Waarschijnlijk zijn die disken slechter.
Je kunt iets meer lezen op de site van BackBlaze.
Niets duidt erop dat hun load onevenredig verdeeld is over merken disks.
De enige caveat is dat ze een uitgebreidere read test gedaan hebben in Q3 .
uit
https://www.backblaze.com/blog/backblaze-hard-drive-stats-q3-2019/
Shard Integrity Checks
The shard integrity check utility runs as a utility task on each Storage Pod. In late June, we decided to increase the rate of the shard integrity checks across the data farm to cause the checks to run as often as possible on a given drive while still maintaining the drive’s performance. We increased the frequency of the shard integrity checks to account for the growing number of larger-capacity drives that had been deployed recently.
The Consequences for Drive Stats
Once we write data to a disk, that section of disk remains untouched until the data is read by the user, the data is read by the shard integrity check process to recompute the hash, or the data is deleted and written over. As a consequence, there are no updates regarding that section of disk sent to SMART stats until one of those three actions occur. By speeding up the frequency of the shard integrity checks on a disk, the disk is read more often. Errors discovered during the read operation of the shard integrity check utility are captured by the appropriate SMART attributes. Putting together the pieces, a problem that would have been discovered in the future—under our previous shard integrity check cadence—would now be captured by the SMART stats when the process reads that section of disk today.

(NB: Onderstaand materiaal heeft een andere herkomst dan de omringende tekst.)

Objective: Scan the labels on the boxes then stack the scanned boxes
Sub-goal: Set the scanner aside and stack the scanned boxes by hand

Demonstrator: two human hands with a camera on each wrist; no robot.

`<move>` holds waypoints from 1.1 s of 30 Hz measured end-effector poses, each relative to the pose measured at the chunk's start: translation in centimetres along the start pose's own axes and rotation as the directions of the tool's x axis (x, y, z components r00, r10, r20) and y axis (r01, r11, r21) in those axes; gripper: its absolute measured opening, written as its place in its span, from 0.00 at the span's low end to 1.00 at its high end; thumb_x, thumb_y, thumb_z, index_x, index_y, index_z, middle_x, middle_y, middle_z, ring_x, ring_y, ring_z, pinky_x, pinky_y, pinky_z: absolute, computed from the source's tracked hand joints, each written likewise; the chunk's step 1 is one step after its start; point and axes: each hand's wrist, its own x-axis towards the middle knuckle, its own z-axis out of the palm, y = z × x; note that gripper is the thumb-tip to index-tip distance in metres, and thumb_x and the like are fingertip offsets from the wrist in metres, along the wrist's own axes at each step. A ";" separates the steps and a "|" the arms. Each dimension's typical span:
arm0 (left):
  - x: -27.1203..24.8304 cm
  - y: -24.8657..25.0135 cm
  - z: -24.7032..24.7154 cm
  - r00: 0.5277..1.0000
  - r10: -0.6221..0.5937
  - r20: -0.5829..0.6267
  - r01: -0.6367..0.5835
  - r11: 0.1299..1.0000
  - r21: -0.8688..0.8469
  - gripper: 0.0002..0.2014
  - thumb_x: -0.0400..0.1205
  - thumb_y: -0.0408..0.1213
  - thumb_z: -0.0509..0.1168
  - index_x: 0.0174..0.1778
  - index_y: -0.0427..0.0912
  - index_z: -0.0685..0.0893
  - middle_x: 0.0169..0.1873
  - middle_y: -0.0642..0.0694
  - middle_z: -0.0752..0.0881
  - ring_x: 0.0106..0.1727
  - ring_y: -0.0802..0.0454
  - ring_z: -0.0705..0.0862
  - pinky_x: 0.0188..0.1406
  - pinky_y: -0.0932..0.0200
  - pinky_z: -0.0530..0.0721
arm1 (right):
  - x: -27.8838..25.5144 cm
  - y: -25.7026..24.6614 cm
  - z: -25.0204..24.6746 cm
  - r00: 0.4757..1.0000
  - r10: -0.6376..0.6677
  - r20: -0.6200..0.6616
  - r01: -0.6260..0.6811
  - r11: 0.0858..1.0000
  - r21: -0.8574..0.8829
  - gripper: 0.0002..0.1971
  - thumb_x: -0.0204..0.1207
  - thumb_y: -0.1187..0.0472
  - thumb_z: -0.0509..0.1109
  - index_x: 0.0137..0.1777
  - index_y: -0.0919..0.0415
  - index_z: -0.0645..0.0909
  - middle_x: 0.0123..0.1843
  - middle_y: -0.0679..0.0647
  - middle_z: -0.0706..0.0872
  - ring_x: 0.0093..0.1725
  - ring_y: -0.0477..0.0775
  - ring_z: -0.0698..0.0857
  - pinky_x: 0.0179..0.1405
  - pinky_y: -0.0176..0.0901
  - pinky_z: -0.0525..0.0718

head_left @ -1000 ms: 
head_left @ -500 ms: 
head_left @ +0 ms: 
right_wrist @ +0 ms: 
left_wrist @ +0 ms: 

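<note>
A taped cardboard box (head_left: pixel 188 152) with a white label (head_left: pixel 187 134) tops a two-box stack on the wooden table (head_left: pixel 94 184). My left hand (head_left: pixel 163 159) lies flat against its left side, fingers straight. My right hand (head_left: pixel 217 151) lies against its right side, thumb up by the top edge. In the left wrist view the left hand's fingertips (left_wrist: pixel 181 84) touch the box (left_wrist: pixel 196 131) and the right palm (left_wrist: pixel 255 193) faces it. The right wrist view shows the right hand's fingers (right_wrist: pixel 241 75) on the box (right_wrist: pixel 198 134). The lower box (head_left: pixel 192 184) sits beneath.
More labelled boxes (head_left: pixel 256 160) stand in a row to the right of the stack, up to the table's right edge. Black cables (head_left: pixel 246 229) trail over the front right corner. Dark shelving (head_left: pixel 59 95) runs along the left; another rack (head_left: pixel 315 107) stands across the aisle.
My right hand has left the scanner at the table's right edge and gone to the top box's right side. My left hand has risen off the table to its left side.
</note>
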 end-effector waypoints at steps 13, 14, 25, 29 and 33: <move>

By increasing the shard integrity check rate, we potentially moved failures that were going to be found in the future into Q3. While discovering potential problems earlier is a good thing, it is possible that the hard drive failures recorded in Q3 could then be artificially high as future failures were dragged forward into the quarter. Given that our Annualized Failure Rate calculation is based on Drive Days and Drive Failures, potentially moving up some number of failures into Q3 could cause an artificial spike in the Q3 Annualized Failure Rates. This is what we will be monitoring over the coming quarters.
There are a couple of things to note as we consider the effect of the accelerated shard integrity checks on the Q3 data for Drive Stats:
The number of drive failures over the lifetime of a given drive model should not increase. At best we just moved the failures around a bit.
It is possible that the shard integrity checks did nothing to increase the number of drive failures that occurred in Q3. The quarterly failure rates didn’t vary wildly from previous quarters, but we didn’t feel comfortable publishing them at this time given the discussion above.